Un contrat de délégation IA décrit ce qu’on confie à un assistant ou à un agent.

Il précise l’objectif, le contexte, les limites et les preuves attendues. Il peut tenir en quelques lignes.

Quand on délègue mal, on récupère souvent un résultat difficile à vérifier.

Dans l’atelier

Le contrat évite de lancer l’agent avec une consigne vague, puis de découvrir trop tard qu’il a pris des libertés.

Il donne un cadre au travail sans transformer chaque demande en dossier de validation.

Exemple

“Analyse cette PR pour trouver les risques de régression. Ne propose pas de refactoring hors périmètre. Appuie tes remarques sur les fichiers modifiés. Termine par les trois points à vérifier manuellement.”

C’est court, mais déjà beaucoup plus solide qu’un “review cette PR”.

À ne pas confondre

Le contrat est le format minimal et opérationnel : objectif, contexte, limites, preuves.

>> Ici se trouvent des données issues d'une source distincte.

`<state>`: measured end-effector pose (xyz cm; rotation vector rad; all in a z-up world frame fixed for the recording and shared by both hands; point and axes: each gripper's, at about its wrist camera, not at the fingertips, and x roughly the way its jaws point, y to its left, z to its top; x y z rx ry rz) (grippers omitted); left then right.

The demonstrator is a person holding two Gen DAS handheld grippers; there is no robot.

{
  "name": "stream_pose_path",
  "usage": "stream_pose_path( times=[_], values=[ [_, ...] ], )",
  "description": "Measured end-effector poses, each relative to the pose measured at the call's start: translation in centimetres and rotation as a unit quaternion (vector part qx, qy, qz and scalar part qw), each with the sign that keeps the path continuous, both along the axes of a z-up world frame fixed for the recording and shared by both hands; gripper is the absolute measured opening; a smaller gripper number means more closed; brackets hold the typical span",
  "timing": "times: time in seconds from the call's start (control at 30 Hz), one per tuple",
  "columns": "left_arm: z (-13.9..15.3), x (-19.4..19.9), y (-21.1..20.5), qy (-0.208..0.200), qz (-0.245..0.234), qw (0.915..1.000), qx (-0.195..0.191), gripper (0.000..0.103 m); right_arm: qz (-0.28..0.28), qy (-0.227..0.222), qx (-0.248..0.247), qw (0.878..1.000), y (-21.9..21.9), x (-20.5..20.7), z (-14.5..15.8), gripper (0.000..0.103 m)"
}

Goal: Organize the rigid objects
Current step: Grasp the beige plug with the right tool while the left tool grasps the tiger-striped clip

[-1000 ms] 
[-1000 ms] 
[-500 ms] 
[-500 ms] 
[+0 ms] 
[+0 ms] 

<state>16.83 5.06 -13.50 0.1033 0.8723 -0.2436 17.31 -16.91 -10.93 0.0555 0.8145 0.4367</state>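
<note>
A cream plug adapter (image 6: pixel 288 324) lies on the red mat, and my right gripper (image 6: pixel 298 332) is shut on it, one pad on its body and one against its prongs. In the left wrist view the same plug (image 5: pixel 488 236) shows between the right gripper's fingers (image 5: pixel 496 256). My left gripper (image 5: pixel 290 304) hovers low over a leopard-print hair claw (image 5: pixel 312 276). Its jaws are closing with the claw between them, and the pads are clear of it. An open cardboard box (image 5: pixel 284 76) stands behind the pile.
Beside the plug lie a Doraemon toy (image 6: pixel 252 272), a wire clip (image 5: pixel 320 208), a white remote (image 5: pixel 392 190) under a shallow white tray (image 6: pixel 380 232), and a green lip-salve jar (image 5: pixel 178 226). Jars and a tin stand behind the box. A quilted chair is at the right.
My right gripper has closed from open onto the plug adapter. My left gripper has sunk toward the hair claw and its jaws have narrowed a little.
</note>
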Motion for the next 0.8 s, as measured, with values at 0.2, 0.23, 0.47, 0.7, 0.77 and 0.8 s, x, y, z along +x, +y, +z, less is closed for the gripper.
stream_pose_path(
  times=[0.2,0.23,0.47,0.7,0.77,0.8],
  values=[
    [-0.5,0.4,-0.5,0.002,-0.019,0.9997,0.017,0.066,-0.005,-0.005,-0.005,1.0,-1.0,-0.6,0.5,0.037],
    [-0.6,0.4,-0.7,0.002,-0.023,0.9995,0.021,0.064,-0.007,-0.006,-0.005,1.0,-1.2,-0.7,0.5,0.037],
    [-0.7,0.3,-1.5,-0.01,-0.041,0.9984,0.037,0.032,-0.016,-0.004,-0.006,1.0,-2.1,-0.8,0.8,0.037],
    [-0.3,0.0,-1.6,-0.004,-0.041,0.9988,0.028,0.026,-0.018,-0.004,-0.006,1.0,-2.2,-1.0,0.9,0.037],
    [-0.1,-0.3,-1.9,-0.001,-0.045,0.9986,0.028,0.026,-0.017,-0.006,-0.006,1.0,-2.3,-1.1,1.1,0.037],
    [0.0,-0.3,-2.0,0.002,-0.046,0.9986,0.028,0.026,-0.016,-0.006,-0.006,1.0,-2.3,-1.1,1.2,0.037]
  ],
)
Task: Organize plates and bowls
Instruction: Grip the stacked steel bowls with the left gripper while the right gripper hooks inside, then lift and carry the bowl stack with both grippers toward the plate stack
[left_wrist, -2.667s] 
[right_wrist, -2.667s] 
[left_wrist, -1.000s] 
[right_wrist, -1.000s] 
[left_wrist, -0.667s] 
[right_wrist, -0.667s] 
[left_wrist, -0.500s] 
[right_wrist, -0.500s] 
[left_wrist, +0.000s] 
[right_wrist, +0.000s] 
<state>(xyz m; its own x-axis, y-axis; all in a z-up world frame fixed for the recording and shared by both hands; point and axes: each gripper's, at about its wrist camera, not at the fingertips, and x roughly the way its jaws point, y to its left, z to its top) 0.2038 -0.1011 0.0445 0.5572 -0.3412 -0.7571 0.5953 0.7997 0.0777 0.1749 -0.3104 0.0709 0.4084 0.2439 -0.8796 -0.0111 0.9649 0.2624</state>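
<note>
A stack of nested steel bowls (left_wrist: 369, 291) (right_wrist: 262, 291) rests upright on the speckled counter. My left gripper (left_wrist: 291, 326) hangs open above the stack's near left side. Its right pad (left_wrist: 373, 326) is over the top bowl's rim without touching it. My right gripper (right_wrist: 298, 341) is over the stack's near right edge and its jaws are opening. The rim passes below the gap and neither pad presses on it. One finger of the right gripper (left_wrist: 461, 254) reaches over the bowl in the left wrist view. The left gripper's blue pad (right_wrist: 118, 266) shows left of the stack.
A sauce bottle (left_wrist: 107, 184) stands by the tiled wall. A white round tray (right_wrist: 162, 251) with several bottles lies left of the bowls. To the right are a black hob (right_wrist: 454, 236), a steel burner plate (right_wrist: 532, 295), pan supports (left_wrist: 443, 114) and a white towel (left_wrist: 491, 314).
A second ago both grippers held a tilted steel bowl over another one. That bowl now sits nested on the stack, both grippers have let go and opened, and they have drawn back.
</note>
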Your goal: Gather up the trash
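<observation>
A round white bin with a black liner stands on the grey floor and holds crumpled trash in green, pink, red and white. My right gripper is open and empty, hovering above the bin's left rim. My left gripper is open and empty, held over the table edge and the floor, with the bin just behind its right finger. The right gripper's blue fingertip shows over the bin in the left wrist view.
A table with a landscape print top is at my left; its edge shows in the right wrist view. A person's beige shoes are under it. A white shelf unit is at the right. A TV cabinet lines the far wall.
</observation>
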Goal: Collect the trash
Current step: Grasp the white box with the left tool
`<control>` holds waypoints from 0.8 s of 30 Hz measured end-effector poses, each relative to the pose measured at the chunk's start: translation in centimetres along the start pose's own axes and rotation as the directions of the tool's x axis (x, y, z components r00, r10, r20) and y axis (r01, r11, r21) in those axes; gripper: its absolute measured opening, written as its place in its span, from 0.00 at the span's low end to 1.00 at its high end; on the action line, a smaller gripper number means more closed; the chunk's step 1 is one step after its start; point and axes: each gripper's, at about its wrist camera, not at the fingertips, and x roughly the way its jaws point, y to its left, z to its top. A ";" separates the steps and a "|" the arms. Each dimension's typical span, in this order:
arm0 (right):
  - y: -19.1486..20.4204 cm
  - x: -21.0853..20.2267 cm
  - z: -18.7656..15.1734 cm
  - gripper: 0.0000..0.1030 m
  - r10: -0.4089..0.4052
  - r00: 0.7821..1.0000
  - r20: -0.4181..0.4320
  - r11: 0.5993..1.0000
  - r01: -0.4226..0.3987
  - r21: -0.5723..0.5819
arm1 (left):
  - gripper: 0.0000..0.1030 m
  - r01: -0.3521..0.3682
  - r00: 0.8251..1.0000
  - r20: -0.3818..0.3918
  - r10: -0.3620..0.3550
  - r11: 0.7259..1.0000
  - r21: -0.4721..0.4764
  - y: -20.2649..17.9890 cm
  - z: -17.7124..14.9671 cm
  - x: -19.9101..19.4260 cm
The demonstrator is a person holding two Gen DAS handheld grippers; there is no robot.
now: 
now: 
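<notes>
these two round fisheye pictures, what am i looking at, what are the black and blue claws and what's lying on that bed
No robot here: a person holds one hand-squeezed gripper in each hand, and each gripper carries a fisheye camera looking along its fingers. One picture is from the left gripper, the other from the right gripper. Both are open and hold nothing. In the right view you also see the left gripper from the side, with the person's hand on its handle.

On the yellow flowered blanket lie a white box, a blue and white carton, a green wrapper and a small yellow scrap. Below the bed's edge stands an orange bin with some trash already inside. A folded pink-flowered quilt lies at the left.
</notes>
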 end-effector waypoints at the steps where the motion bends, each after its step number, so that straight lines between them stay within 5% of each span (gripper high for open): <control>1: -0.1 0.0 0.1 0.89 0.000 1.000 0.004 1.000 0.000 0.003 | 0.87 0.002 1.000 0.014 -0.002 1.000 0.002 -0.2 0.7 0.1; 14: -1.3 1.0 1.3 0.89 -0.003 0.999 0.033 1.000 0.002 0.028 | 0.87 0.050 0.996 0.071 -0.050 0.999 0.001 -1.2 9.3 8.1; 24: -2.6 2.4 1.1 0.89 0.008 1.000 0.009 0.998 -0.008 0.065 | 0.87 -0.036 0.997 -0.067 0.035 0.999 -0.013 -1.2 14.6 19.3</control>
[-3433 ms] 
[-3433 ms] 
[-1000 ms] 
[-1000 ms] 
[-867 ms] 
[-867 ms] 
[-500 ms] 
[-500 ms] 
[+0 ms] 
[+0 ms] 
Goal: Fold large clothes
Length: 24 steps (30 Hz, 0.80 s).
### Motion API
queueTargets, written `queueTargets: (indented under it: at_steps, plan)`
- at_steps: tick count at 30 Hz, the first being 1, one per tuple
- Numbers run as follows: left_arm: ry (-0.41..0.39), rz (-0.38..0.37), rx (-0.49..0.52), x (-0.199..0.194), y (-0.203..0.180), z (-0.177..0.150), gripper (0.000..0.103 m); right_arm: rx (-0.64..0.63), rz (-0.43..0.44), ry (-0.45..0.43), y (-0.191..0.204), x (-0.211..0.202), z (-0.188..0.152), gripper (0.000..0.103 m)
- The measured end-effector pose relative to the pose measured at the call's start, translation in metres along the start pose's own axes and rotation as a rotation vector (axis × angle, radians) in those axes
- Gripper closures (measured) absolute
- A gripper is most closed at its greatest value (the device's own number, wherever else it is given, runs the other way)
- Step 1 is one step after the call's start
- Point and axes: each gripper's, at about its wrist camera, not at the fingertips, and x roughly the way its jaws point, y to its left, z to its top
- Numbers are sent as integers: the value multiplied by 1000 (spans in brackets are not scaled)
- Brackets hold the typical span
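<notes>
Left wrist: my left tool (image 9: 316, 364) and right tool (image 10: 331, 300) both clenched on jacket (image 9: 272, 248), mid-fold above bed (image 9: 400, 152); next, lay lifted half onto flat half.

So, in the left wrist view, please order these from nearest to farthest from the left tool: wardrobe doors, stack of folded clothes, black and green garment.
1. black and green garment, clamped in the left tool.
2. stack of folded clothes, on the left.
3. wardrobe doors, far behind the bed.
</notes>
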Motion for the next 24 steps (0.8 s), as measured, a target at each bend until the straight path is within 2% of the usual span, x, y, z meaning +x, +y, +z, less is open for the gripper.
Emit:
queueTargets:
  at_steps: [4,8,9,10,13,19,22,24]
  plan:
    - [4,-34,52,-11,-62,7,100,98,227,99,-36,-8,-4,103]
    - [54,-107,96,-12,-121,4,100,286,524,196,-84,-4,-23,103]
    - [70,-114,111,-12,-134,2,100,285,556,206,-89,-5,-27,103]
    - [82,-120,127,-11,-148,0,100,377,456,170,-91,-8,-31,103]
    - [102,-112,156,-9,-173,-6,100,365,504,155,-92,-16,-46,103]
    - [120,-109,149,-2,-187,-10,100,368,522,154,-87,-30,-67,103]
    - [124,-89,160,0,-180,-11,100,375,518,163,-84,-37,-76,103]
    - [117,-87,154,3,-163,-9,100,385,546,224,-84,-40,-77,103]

Quand il faut nommer explicitement le pouvoir accordé - autonomie, permissions, conventions, garde-fous techniques, gates - on parle de mandat de délégation. Le mandat étend le contrat ; il ne le remplace pas. Une fiche dédiée est en préparation dans l’atelier.

Piège classique

Oublier les interdits.

Dire ce qu’on veut ne suffit pas toujours. Il faut aussi dire ce qu’on ne veut pas : pas de changement hors périmètre, pas d’invention de contexte, pas de décision silencieuse.

À retenir

Un bon contrat de délégation rend le travail de l’IA plus cadré, plus vérifiable et plus transmissible.